Policy makers, parents and managers have been interested in whether children’s peers influence their education outcomes, whether workers’ colleagues influence their productivity, whether happiness, obesity and smoking are ‘contagious’ and whether risky behaviors, like drug abuse, spread as a result of peer-to-peer influence. This study, he says, helps us understand these social behaviors much more precisely.
Several studies have been published in recent times, including “The Spread of Behavior in an Online Social Network Experiment from MIT, and Dynamic Social Networks Promote Cooperation in Experiments with Humans from Harvard. However, a key differentiator of Aral’s and Walker’s study is that it avoids known biases in current methods. The jargon for this is ‘Homophily bias’. In other words, the bias that emerges from birds of a feather flocking together – that we tend to make friends with people like ourselves. So, if two friends adopt a product or behavior one after the other, current methods have a hard time distinguishing whether it’s because of peer influence, or rather, that the friends simply have similar preferences and thus behave similarly. “Our method solves this problem and other estimation challenges using randomization,” says Aral.

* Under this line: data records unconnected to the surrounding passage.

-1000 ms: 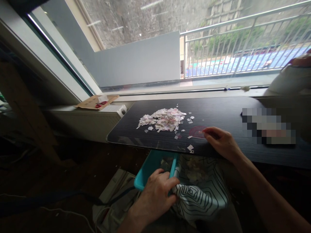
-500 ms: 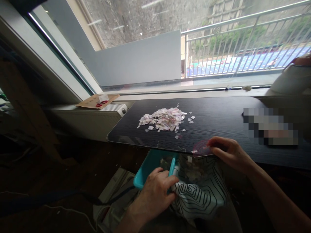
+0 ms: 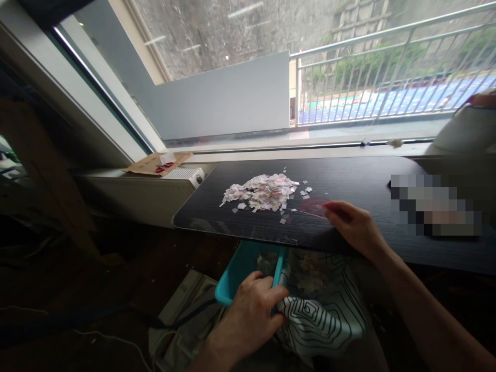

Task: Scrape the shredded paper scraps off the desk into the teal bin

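My right hand pinches one end of a clear pinkish protractor, holding it low over the dark tabletop. To its left lies a heap of small cut paper pieces, with several loose bits around its right side. Below the table's front edge, my left hand grips the near rim of a turquoise plastic bin. Its fingers also press on a white cloth with black wavy lines, spread beside the bin. Some paper scraps show inside the bin.
A blurred-out object lies at the table's right. On the left sill, brown cardboard carries red-handled scissors, beside a white radiator. A window stands behind the table. A white bag-like thing sits at the far right.
My right hand has lifted the protractor from the table's front edge and moved it back over the tabletop, closer to the paper heap. My left hand stays on the bin rim.
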Tool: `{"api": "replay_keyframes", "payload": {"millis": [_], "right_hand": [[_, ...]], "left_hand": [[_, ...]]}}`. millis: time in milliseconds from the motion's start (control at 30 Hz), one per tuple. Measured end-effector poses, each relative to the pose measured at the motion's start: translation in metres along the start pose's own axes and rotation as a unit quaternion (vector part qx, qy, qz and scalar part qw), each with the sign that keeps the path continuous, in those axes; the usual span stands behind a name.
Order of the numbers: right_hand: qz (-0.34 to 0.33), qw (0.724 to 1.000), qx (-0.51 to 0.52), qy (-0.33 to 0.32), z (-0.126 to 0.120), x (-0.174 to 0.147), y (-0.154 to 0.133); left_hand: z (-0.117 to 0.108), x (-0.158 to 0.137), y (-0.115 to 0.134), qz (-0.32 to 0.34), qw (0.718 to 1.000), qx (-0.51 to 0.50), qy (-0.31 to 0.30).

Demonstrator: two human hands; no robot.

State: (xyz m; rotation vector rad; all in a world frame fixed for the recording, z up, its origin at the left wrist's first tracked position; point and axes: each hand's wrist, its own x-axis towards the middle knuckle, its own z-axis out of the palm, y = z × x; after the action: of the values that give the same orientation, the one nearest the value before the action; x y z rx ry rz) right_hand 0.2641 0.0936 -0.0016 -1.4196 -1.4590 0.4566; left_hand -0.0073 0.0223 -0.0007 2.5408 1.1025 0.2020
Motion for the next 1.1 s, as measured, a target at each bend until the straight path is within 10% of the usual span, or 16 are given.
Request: {"api": "replay_keyframes", "payload": {"millis": [333, 1100], "right_hand": [[0.006, 0.997, -0.062, 0.043, 0.015, 0.017, 0.003], [-0.123, 0.986, -0.047, -0.104, 0.025, 0.007, -0.006]], "left_hand": [[0.006, -0.004, 0.000, -0.005, 1.000, -0.016, 0.002], [0.006, -0.001, 0.004, -0.002, 1.000, 0.010, -0.013]]}}
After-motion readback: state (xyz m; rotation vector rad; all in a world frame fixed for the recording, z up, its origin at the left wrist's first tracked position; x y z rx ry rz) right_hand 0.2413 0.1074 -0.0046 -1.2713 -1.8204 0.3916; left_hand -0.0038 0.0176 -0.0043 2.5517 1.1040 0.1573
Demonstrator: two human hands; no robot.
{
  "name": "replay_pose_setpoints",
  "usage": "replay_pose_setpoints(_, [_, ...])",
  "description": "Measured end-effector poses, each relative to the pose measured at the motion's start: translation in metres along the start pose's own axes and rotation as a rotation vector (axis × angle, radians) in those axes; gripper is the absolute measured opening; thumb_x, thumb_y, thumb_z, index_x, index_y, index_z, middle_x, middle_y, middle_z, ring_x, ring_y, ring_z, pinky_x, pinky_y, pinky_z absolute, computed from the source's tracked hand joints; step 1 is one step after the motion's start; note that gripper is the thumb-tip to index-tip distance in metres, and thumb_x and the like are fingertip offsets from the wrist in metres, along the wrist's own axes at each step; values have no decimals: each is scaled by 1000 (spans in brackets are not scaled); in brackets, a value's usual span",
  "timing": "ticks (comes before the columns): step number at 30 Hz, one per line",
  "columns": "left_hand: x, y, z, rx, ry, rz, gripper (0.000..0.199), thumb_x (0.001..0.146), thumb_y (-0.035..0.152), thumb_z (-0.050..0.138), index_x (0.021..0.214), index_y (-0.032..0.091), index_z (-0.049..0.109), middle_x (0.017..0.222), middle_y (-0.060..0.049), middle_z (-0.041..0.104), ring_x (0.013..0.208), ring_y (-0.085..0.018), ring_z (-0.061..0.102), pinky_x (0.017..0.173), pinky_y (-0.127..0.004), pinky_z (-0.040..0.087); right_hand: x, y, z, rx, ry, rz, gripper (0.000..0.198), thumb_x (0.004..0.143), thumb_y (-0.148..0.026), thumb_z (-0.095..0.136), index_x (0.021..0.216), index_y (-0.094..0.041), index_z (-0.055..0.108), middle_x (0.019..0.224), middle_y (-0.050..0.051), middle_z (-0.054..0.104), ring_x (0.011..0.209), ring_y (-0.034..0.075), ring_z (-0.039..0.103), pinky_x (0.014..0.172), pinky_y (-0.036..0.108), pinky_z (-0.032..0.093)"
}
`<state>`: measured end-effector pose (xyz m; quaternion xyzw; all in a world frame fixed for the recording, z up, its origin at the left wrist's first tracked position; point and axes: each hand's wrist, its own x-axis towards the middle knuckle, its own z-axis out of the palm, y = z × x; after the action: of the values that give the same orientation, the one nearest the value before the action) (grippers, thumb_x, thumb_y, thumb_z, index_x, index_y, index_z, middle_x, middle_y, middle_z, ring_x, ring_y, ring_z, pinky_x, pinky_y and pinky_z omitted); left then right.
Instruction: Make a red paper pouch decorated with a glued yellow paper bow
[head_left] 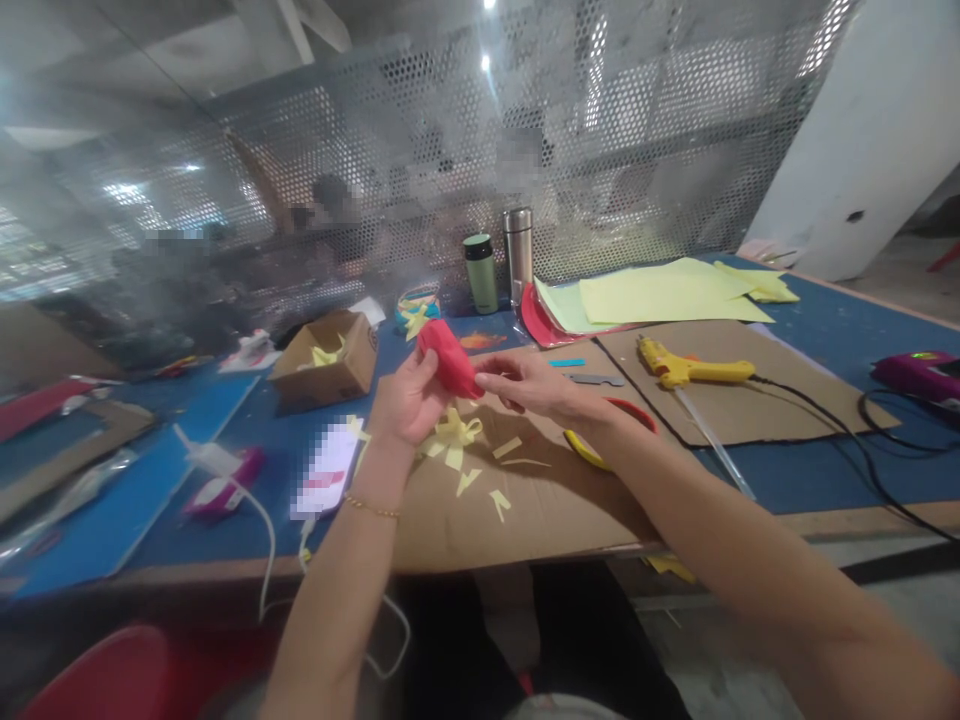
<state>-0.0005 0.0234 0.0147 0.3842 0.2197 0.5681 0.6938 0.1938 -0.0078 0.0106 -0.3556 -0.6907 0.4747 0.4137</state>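
Observation:
A folded red piece (pixel 448 358), paper or felt by its look, is held up over the brown cardboard mat (pixel 480 535). My left hand (pixel 416 395) grips it from the left, thumb on its face. At its lower right corner, the curled fingers of my right hand (pixel 529 383) pinch the edge. Below the hands lies a yellow bow-like paper shape (pixel 455 430), with several yellow scraps (pixel 500 503) scattered around it. Under my right forearm, partly hidden, are scissors (pixel 589 450) with red and yellow handles.
A yellow glue gun (pixel 694 368) with a cord rests on a second cardboard sheet (pixel 810 400). Yellow sheets (pixel 667 295), a green tumbler (pixel 481 275) and a steel flask (pixel 518 250) stand behind. Leftward are a small carton (pixel 326 375), a phone (pixel 328 470) and a white cable (pixel 270 550).

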Motion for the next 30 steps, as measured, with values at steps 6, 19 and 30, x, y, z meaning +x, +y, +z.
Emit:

The authors say this research also helps resolve recent debates about the “Influentials Hypothesis.” Some, like Malcolm Gladwell, author of The Tipping Point, argue that influential individuals catalyze the diffusion of opinions, behaviors, and products in society. But others contend that it’s not a small number of influential individuals, but rather the prevalence of susceptible individuals that catalyze social contagions. This work shows that it’s actually the joint distribution of both influence and susceptibility in the network which together determine the pattern of the contagion.
At a time when social networks are crowding the Internet, finding a rigorous, scientific way to understand how information spreads rapidly or how it affects behaviours offline, has many uses. For instance, other than using it for marketing products, it can be used for social good. Just as the authors are now trying to apply the same science to promote HIV testing in Africa and other positive behaviours like exercise and political awareness.
In 2009, when the avian flu pandemic broke out, varied sentiments were vented about the novel influenza vaccine. Researchers then studied publicly available data from Twitter to measure the evolution and distribution of those sentiments. They found that projected vaccination rates based on Twitter feedback, tallied with vaccination rates estimated by the Centres of Disease Control, US, using traditional phone surveys.
That said, we also see a data mining, or refining (if you accept the term that Acxiom, a US company, uses for decoding the consumer DNA using data from Facebook and other sources) explosion out there, and all this is certainly meant for targeted advertising and viral marketing.
In that case, how does this classification – of influentials and susceptibles – compare with the brick and mortar marketing world when it comes to pushing a product, I asked Aral.
Digital marketing has been shown to be potentially very effective and it is not clear yet how influence translates over different channels of communication, he says. The science of social influence is only now beginning to blossom.
“More research is needed for example on whether influence is a generalized characteristic of individuals or rather product and behavior specific (my intuition is that it varies by product, behavior and person) and whether it varies by channel – for example whether its different face-to-face or digitally (we simply lack hard scientific evidence on these questions at this point),” he says.
Do these findings hold true for other products or behaviours, say supporting a political candidate or donating for particular cause or voting Indian idol? We need more studies for that, say the authors.